WHAT TO DO:
The answer is the full listing below, copied exactly, with its pictures omitted.

COLLECTED MATERIAL:
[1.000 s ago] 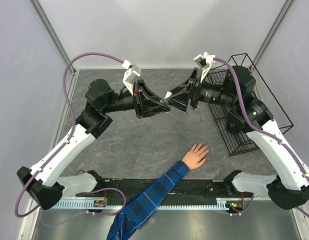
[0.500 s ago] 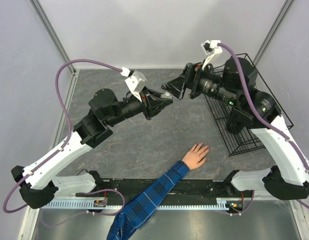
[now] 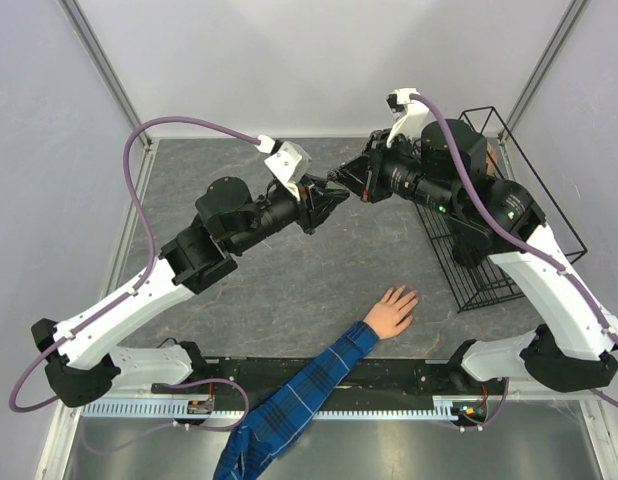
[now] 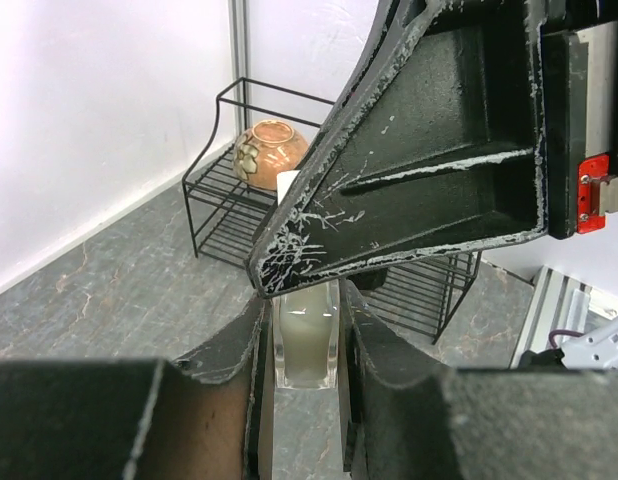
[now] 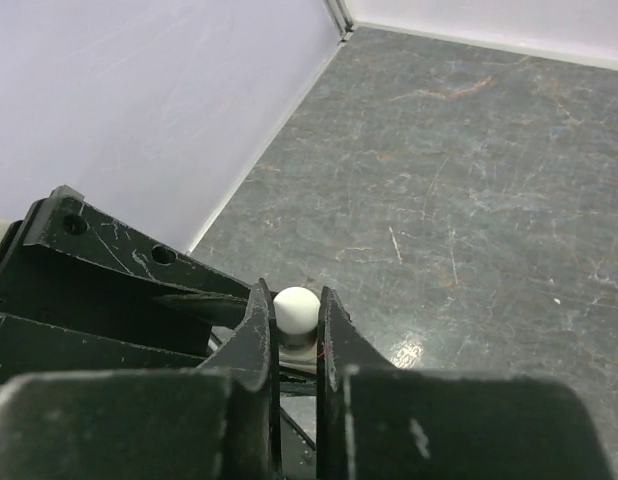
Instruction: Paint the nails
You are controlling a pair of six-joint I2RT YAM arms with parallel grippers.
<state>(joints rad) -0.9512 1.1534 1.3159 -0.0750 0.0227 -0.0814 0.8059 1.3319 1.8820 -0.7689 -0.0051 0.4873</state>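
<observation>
Nails [image 3: 408, 295] rest on the table [image 3: 289, 290] near my bases, well apart from both grippers. My right gripper [image 5: 297, 318], open a moment ago, now pinches the white cap [image 5: 296, 305]. My left gripper [image 4: 305, 330] stays clamped on the bottle [image 4: 307, 352]. I judge uncapping comes next.

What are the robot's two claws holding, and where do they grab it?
The left gripper clamps a small clear bottle by its glass sides; the right gripper pinches its white cap.

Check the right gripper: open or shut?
Shut. In its wrist view the right gripper pinches a white cap, at the bottle held in the left gripper.
</observation>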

ANSWER SPACE:
[1.000 s ago] 
[0.500 s ago] 
[now] 
[now] 
[now] 
Instruction: Paint the nails
You are controlling a pair of six-joint I2RT YAM arms with parallel grippers.
<state>(joints rad) -0.9512 1.1534 1.3159 -0.0750 0.0227 -0.0814 0.8059 1.3319 1.8820 -0.7689 -0.0051 0.4873</state>
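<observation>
Nails [image 3: 408, 295] rest on the table [image 3: 289, 290] near my bases, well apart from both grippers. My right gripper [image 5: 297, 318], open a moment ago, now pinches the white cap [image 5: 296, 305]. My left gripper [image 4: 305, 330] stays clamped on the bottle [image 4: 307, 352]. I judge uncapping comes next.

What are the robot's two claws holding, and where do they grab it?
The left gripper clamps a small clear bottle by its glass sides; the right gripper pinches its white cap.

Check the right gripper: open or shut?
Shut. In its wrist view the right gripper pinches a white cap, at the bottle held in the left gripper.
</observation>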

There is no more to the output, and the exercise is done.